Infusion preparation: Add 4 mg (10 x 400 microgram vials) of naloxone in 30 mL of 0.9% sodium chloride solution (final volume 40 mL; dextrose can be used as an alternative), to provide a final concentration of 100 microgram/mL, for infusion using an IV pump.

Example:       400 mcg + 800 mcg boluses initially = 1.2 mg total dose. 

60% of 1.2 mg = initial rate of 720 mcg / h = 7.2 mL / h

Adjusting the naloxone infusion rate:

If respiratory depression recurs, further IV boluses of 100-200 micrograms naloxone should be given every 60 seconds until respiratory function is adequate. The infusion rate per hour can then be increased by 60% of the total bolus dose of naloxone that was required.

If the patient shows mild signs of opioid withdrawal, the infusion rate should be decreased, by 50%. If the patient is significantly agitated the naloxone infusion can be stopped temporarily; the infusion can be restarted after 30-60 minutes, at 50% of the previous infusion rate per hour, once the withdrawal has settled. 

For patients with stable respiratory function, continue the infusion at the same rate for at least 4 hours before titrating it down by 25% of the maximum infusion rate every 1-2 hours until it is stopped. A naloxone infusion should not generally be stopped at night (midnight to 0600) unless the patient is experiencing features of acute opioid withdrawal syndrome because recurrence of acute toxicity may be more difficult to routinely detect overnight if the patient is sleeping.

If the naloxone infusion dose/rate is changed, more frequent monitoring should recommence with observations every 15 minutes for the first hour and every 30 minutes thereafter.

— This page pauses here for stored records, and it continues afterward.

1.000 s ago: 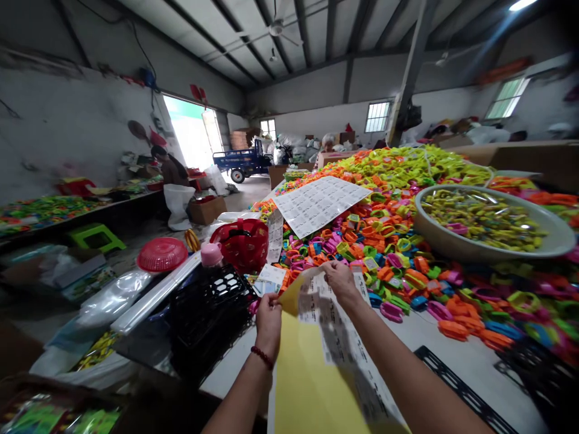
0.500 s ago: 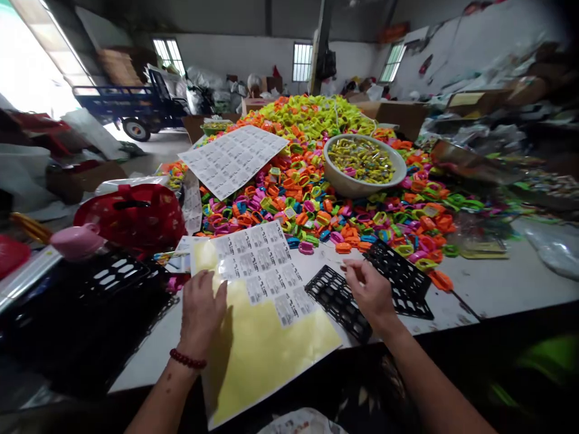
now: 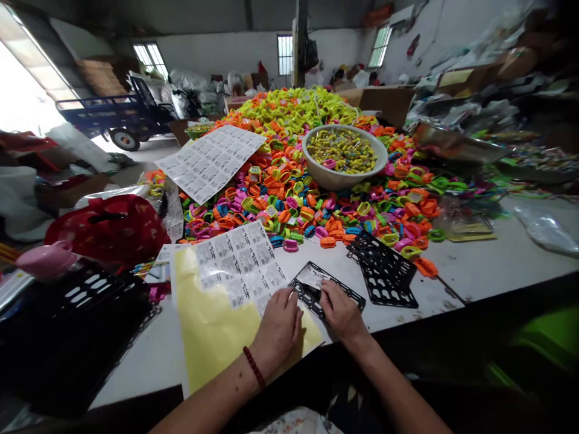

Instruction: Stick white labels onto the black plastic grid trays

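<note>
My right hand [image 3: 342,310] pinches a small white printed sticker [image 3: 314,277] over a black perforated plastic frame [image 3: 346,288]. The sticker lies over the frame's upper left part; whether it is fully pressed on I cannot tell. My left hand [image 3: 279,322], fingers curled together, grips the frame's near left end, partly hiding it. Beneath that hand is a sheet of printed stickers [image 3: 239,256], its lower part bare yellow backing. To the right of my right hand lie more black perforated frames [image 3: 389,271], overlapping each other.
A large heap of colourful plastic toy watches [image 3: 271,193] covers the table's far side. On it rest a white bowl [image 3: 346,179] of small wrapped yellow pieces and another sticker sheet [image 3: 210,163]. At left are stacked black frames [image 3: 90,319], a red bag [image 3: 113,226] and a pink cup [image 3: 47,260].
My left hand has moved right from the sticker sheet to the frame. My right hand has come down left with the sticker. The frame has turned slightly, and the view has shifted right.
</note>
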The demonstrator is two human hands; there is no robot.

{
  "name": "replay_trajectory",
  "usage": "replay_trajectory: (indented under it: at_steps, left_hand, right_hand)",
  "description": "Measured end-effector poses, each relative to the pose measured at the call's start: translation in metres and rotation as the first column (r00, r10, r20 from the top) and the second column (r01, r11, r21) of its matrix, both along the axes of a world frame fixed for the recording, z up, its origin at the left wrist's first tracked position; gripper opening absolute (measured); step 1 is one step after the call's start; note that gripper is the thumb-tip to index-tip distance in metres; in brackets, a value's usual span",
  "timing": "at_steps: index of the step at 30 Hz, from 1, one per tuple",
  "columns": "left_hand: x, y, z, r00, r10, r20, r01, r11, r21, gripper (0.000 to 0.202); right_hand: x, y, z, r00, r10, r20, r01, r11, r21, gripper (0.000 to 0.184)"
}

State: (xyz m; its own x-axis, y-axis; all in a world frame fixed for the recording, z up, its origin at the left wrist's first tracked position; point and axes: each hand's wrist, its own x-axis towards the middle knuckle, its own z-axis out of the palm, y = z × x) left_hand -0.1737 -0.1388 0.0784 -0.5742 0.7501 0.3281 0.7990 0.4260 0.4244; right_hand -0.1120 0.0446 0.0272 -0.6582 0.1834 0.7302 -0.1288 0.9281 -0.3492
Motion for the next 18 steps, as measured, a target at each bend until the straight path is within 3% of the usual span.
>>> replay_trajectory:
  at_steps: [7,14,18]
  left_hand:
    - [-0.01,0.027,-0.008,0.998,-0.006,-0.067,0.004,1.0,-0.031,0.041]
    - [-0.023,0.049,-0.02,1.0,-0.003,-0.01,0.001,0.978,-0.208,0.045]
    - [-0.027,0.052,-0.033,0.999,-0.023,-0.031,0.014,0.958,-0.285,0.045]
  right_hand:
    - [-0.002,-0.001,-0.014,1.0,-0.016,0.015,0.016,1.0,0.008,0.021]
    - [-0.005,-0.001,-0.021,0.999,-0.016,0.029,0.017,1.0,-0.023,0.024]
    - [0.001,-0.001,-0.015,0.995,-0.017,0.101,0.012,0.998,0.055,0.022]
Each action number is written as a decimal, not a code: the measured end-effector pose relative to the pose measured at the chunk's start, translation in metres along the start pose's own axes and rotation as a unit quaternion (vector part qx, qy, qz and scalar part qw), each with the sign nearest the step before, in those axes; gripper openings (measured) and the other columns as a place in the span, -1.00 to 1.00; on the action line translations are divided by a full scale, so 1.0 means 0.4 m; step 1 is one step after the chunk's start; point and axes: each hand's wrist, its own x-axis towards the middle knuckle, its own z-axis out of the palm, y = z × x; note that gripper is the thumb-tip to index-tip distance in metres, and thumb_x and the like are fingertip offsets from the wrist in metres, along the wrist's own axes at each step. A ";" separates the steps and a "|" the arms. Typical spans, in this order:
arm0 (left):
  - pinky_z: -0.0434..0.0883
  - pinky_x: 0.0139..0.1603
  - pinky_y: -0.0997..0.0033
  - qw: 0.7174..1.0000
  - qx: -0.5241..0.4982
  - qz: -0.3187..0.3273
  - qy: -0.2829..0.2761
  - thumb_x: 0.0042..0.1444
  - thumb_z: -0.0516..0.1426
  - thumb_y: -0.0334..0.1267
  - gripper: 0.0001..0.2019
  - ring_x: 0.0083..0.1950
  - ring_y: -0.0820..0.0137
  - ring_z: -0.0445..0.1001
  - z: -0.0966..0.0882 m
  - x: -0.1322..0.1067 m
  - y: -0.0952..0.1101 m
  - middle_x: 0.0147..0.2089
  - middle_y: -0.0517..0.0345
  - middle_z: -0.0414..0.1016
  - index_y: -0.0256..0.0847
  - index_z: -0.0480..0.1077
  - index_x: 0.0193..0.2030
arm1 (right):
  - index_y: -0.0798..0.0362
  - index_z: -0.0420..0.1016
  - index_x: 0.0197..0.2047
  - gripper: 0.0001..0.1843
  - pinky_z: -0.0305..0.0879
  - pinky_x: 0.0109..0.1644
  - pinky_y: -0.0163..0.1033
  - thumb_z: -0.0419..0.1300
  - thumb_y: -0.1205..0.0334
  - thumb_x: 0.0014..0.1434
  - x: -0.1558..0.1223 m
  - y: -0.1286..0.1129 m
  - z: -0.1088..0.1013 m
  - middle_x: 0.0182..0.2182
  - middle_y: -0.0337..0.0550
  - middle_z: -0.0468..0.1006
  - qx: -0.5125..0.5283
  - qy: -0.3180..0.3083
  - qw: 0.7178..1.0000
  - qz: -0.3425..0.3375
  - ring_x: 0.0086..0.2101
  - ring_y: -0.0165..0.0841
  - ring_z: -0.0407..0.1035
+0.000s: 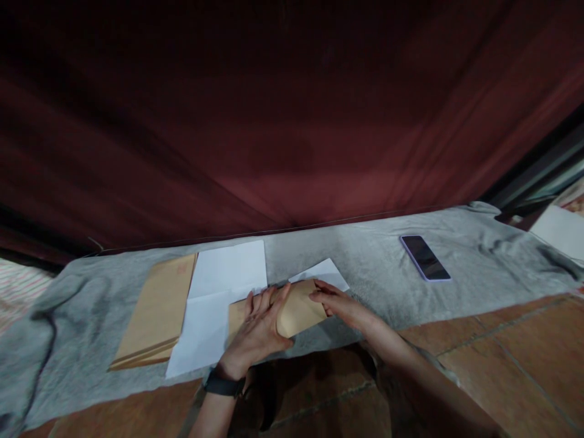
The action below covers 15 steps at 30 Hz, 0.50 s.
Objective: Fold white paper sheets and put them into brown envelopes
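A brown envelope (298,311) lies on the grey cloth (365,255) in front of me. My left hand (258,331), with a dark watch on the wrist, rests flat on the envelope's left part, fingers stretched out. My right hand (340,304) pinches the envelope's right end, where a folded white sheet (326,271) sticks out from behind it. Whether the sheet is inside the envelope I cannot tell.
A stack of brown envelopes (157,310) lies at the left, with white paper sheets (219,292) beside it. A phone (425,258) lies screen-up at the right on the cloth. A dark red curtain (292,121) hangs behind. Brown tiled floor (502,353) lies nearer to me.
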 end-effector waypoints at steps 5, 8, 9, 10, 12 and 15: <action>-0.24 0.49 -0.18 0.999 0.011 0.000 0.032 -0.22 0.33 -0.15 0.18 0.43 0.02 0.12 -0.008 -0.005 -0.015 0.35 -0.02 0.20 0.07 -0.22 0.51 | 0.02 0.54 -0.03 -0.50 0.35 -0.31 -0.22 0.27 -0.14 0.08 0.019 -0.019 -0.035 -0.29 -0.14 0.58 0.020 0.008 0.998 -0.057 -0.38 -0.32 0.45; -0.21 0.49 -0.20 0.999 0.009 0.002 0.051 -0.20 0.33 -0.14 0.17 0.42 0.01 0.13 -0.017 -0.009 -0.021 0.36 -0.03 0.19 0.06 -0.24 0.51 | 0.03 0.57 -0.11 -0.62 0.38 -0.18 -0.14 0.21 -0.06 0.13 0.043 -0.038 -0.086 -0.25 -0.11 0.60 -0.080 0.113 0.978 -0.158 -0.34 -0.30 0.44; -0.21 0.49 -0.20 0.999 0.008 0.001 0.054 -0.19 0.33 -0.13 0.17 0.43 0.00 0.12 -0.020 -0.010 -0.022 0.37 -0.04 0.18 0.05 -0.24 0.52 | 0.03 0.58 -0.11 -0.66 0.37 -0.13 -0.12 0.19 0.01 0.16 0.052 -0.047 -0.103 -0.21 -0.10 0.60 -0.143 0.139 0.962 -0.185 -0.30 -0.28 0.44; -0.22 0.49 -0.21 0.998 0.006 -0.001 0.056 -0.18 0.33 -0.13 0.16 0.44 0.00 0.11 -0.022 -0.010 -0.023 0.39 -0.05 0.16 0.04 -0.24 0.52 | 0.02 0.59 -0.08 -0.68 0.36 -0.08 -0.09 0.16 0.09 0.18 0.060 -0.057 -0.117 -0.19 -0.09 0.61 -0.210 0.148 0.945 -0.203 -0.26 -0.25 0.45; -0.23 0.49 -0.21 0.998 0.002 -0.006 0.056 -0.18 0.32 -0.13 0.16 0.44 -0.01 0.10 -0.025 -0.008 -0.026 0.41 -0.06 0.13 0.03 -0.24 0.52 | -0.02 0.59 0.00 -0.65 0.32 0.06 -0.06 0.13 0.25 0.18 0.080 -0.079 -0.133 -0.08 -0.06 0.61 -0.343 0.117 0.903 -0.229 -0.10 -0.20 0.45; -0.24 0.48 -0.22 0.999 -0.004 -0.016 0.051 -0.17 0.31 -0.12 0.16 0.44 -0.02 0.11 -0.025 -0.005 -0.034 0.41 -0.07 0.13 0.02 -0.24 0.52 | -0.01 0.52 0.15 -0.51 0.08 0.32 -0.02 0.15 0.39 0.14 0.118 -0.112 -0.125 0.18 -0.02 0.48 -0.504 0.026 0.827 -0.246 0.21 -0.16 0.26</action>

Management of Opiate Withdrawal

Opioid withdrawal occurs when an individual is habituated to regular opioid exposure and has not received a sufficient opioid dose to meet their physiological need. Opioid withdrawal is not a life-threatening condition but it very unpleasant for the individual. Symptomatic therapeutic interventions are usually sufficient to manage symptoms of opioid withdrawal.

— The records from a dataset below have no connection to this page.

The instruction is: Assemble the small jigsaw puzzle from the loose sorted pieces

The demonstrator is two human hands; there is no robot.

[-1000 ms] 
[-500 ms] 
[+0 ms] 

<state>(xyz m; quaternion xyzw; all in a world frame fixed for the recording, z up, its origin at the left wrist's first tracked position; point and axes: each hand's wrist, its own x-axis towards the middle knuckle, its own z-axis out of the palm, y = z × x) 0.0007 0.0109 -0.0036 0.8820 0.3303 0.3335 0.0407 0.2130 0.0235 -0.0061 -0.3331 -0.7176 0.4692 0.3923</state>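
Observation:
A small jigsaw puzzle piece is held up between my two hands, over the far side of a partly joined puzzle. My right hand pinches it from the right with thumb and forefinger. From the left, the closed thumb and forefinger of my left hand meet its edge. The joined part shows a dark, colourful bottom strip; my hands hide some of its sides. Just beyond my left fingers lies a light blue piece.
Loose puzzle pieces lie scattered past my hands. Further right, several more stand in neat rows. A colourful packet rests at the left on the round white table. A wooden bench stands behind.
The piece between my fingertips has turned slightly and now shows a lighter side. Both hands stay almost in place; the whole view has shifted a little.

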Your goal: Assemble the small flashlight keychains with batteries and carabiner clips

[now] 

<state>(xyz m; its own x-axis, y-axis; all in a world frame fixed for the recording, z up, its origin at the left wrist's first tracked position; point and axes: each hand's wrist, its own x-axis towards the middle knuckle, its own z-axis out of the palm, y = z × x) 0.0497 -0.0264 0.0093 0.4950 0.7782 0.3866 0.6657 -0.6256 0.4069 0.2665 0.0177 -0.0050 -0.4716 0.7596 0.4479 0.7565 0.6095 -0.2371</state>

Symptoms and signs include flu-like symptoms: muscle aches, sweating, chills; GI upset: nausea, vomiting, diarrhoea; agitation or irritability; restlessness; tremor; yawing, gooseflesh skin (piloeretion); dilated pupils; running nose or tearing; tachycardia. 

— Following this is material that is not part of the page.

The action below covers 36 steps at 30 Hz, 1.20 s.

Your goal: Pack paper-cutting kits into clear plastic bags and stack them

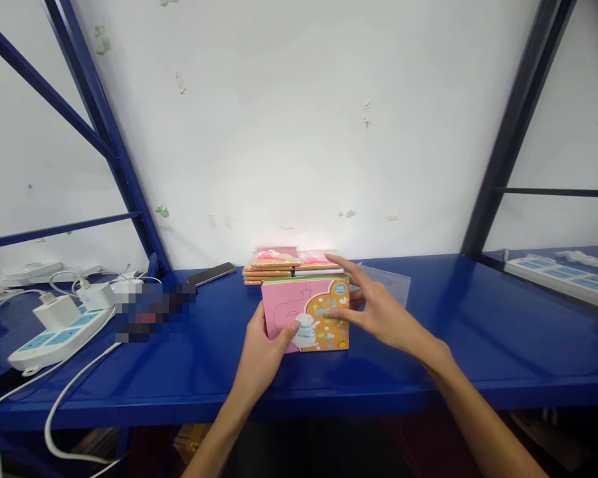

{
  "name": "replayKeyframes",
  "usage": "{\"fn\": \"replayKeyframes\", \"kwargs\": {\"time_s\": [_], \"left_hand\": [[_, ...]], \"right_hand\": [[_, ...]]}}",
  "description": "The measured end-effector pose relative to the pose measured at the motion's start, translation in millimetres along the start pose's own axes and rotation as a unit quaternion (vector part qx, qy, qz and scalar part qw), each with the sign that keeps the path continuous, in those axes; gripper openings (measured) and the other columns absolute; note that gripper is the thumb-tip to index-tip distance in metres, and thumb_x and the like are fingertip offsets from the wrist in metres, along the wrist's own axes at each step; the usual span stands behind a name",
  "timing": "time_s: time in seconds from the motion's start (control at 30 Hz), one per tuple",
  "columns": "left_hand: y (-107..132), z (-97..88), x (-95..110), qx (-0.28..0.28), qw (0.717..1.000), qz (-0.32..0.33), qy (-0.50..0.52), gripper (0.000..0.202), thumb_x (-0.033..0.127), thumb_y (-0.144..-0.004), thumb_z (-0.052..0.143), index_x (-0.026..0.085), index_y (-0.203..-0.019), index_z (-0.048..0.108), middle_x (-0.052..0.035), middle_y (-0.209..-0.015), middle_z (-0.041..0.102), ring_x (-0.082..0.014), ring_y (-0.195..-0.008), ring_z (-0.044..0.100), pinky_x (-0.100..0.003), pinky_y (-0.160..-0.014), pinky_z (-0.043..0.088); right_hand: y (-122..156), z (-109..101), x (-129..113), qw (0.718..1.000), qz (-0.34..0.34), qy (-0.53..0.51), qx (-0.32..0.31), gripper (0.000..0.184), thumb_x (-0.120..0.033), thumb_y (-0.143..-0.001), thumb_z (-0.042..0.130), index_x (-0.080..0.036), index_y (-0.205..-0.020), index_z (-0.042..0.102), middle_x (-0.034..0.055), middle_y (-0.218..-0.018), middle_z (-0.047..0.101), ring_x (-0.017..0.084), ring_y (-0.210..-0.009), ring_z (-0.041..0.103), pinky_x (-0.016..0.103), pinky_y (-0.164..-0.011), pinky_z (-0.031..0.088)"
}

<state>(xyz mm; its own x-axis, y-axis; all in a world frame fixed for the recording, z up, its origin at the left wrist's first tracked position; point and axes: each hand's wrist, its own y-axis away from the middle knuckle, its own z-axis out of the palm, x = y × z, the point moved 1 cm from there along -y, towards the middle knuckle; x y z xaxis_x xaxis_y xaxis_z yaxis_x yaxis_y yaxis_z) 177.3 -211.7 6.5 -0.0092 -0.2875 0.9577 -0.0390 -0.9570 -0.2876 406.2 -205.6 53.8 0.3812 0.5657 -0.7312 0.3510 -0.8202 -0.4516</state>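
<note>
A pack of coloured craft paper [284,302] stands upright near the middle of the blue table. Its front has a pink sheet with line drawing and an orange cover with a white cartoon bunny; green and yellow edges show along the top. My left hand [264,345] grips the lower left side, thumb on the front and fingers behind. At the right edge, my right hand [376,305] holds it with the thumb across the cover; the index finger reaches above the top and the other fingers are partly hidden behind. A clear plastic sleeve [396,284] lies behind my right hand.
Two stacks of similar packs [269,265] sit behind, by the wall. A black phone [212,273] lies to their left. White power strips [54,338] with chargers and cables occupy the left side; another power strip [568,279] is at far right. Blue metal posts [114,153] frame the table.
</note>
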Motion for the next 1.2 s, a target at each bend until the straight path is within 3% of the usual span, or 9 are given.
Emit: {"fn": "replayKeyframes", "kwargs": {"time_s": [0.17,0.4,0.53,0.67,0.77,0.83,0.93,1.03,1.2], "left_hand": [[3.5,2.8,3.9,0.02,1.0,-0.02,-0.001,0.064,0.041,-0.074,0.086,0.015,-0.128,0.063,-0.0147,-0.124,0.075,-0.0332,-0.113,0.071,-0.041,-0.092,0.059],[3.6,3.5,4.7,-0.018,0.999,-0.045,0.003,0.057,0.037,-0.074,0.087,0.013,-0.122,0.069,-0.0144,-0.117,0.078,-0.033,-0.106,0.074,-0.042,-0.091,0.061],[2.0,2.0,2.4,-0.008,0.999,-0.042,-0.014,0.052,0.037,-0.076,0.084,0.013,-0.12,0.071,-0.0121,-0.114,0.079,-0.0315,-0.105,0.075,-0.039,-0.089,0.062],[0.4,2.7,0.8,-0.015,0.998,-0.062,-0.008,0.053,0.039,-0.075,0.084,0.014,-0.12,0.072,-0.0111,-0.113,0.08,-0.0319,-0.102,0.076,-0.038,-0.08,0.064],[-0.6,2.6,1.0,-0.013,0.998,-0.059,-0.011,0.051,0.039,-0.074,0.085,0.014,-0.117,0.073,-0.0105,-0.113,0.08,-0.0307,-0.102,0.076,-0.037,-0.085,0.063],[-0.8,2.1,1.1,-0.008,0.998,-0.06,-0.012,0.05,0.04,-0.073,0.086,0.014,-0.115,0.074,-0.0101,-0.111,0.081,-0.03,-0.101,0.077,-0.036,-0.087,0.063],[0.4,2.4,1.7,0.002,0.998,-0.06,-0.005,0.051,0.041,-0.071,0.088,0.014,-0.113,0.075,-0.0103,-0.108,0.081,-0.0307,-0.1,0.077,-0.036,-0.086,0.063],[2.8,4.0,3.9,0.015,0.998,-0.055,0.001,0.053,0.041,-0.071,0.088,0.013,-0.115,0.075,-0.011,-0.107,0.081,-0.0315,-0.102,0.076,-0.038,-0.09,0.062],[3.0,4.1,5.5,0.008,0.998,-0.058,0.003,0.057,0.042,-0.071,0.087,0.012,-0.118,0.073,-0.0121,-0.112,0.08,-0.0327,-0.104,0.076,-0.04,-0.091,0.062]], "right_hand": [[0.8,-5.5,3.0,0.996,-0.032,0.088,-0.008,0.053,-0.04,-0.093,0.073,-0.042,-0.143,0.055,-0.0005,-0.114,0.076,0.023,-0.083,0.072,0.04,-0.075,0.06],[0.9,-5.6,0.4,0.995,-0.039,0.093,-0.004,0.05,-0.044,-0.091,0.073,-0.04,-0.14,0.06,-0.0016,-0.111,0.078,0.02,-0.083,0.072,0.033,-0.072,0.056],[2.2,-23.1,-3.9,0.999,-0.003,0.049,-0.023,0.043,-0.051,-0.093,0.068,-0.033,-0.132,0.065,0.0007,-0.108,0.079,0.021,-0.086,0.073,0.031,-0.072,0.056],[10.2,-64.4,18.9,0.972,0.13,0.175,0.091,0.057,-0.068,-0.1,0.038,-0.022,-0.093,0.07,0.0054,-0.085,0.077,0.021,-0.077,0.074,0.031,-0.071,0.055],[20.5,-90.6,56.3,0.876,0.342,0.325,0.101,0.077,-0.07,-0.102,0.013,-0.02,-0.085,0.07,0.0125,-0.09,0.078,0.028,-0.081,0.076,0.04,-0.082,0.056],[25.0,-98.8,80.1,0.841,0.398,0.358,0.082,0.077,-0.066,-0.102,0.017,-0.016,-0.084,0.072,0.0228,-0.095,0.077,0.039,-0.09,0.075,0.053,-0.085,0.054],[26.9,-99.1,104.3,0.826,0.416,0.378,0.042,0.071,-0.066,-0.101,0.027,-0.015,-0.093,0.075,0.025,-0.108,0.075,0.044,-0.104,0.071,0.056,-0.088,0.052],[26.2,-93.7,114.1,0.828,0.397,0.396,0.019,0.067,-0.065,-0.101,0.03,-0.016,-0.1,0.074,0.0237,-0.111,0.075,0.043,-0.107,0.07,0.054,-0.089,0.05],[26.7,-91.3,112.5,0.849,0.343,0.402,0.029,0.031,-0.044,-0.096,0.053,-0.019,-0.087,0.07,0.0163,-0.1,0.076,0.035,-0.095,0.072,0.041,-0.08,0.05]]}}
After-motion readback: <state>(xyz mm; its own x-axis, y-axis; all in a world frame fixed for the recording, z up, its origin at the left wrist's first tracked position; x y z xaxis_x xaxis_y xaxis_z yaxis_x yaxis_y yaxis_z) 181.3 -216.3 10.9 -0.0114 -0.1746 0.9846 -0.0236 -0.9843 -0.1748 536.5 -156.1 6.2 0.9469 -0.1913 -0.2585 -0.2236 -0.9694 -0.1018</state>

In the deployed environment, opioids should not be given manage opioid withdrawal. Symptoms of withdrawal can be mitigated with: 

  • Psychological reassurance.
  • Loperamide for diarrhoea.
  • Hyoscine butylbromide or Mebeverine for abdominal cramps.
  • Paracetamol for aches and pains. 
  • Antiemetics for nausea and vomiting. 
  • A low dose benzodiazepine such as diazepam 2 mg orally as required (max 6 hourly) can be used on a short-term basis for severe anxiety, increased up to 5mg if needed.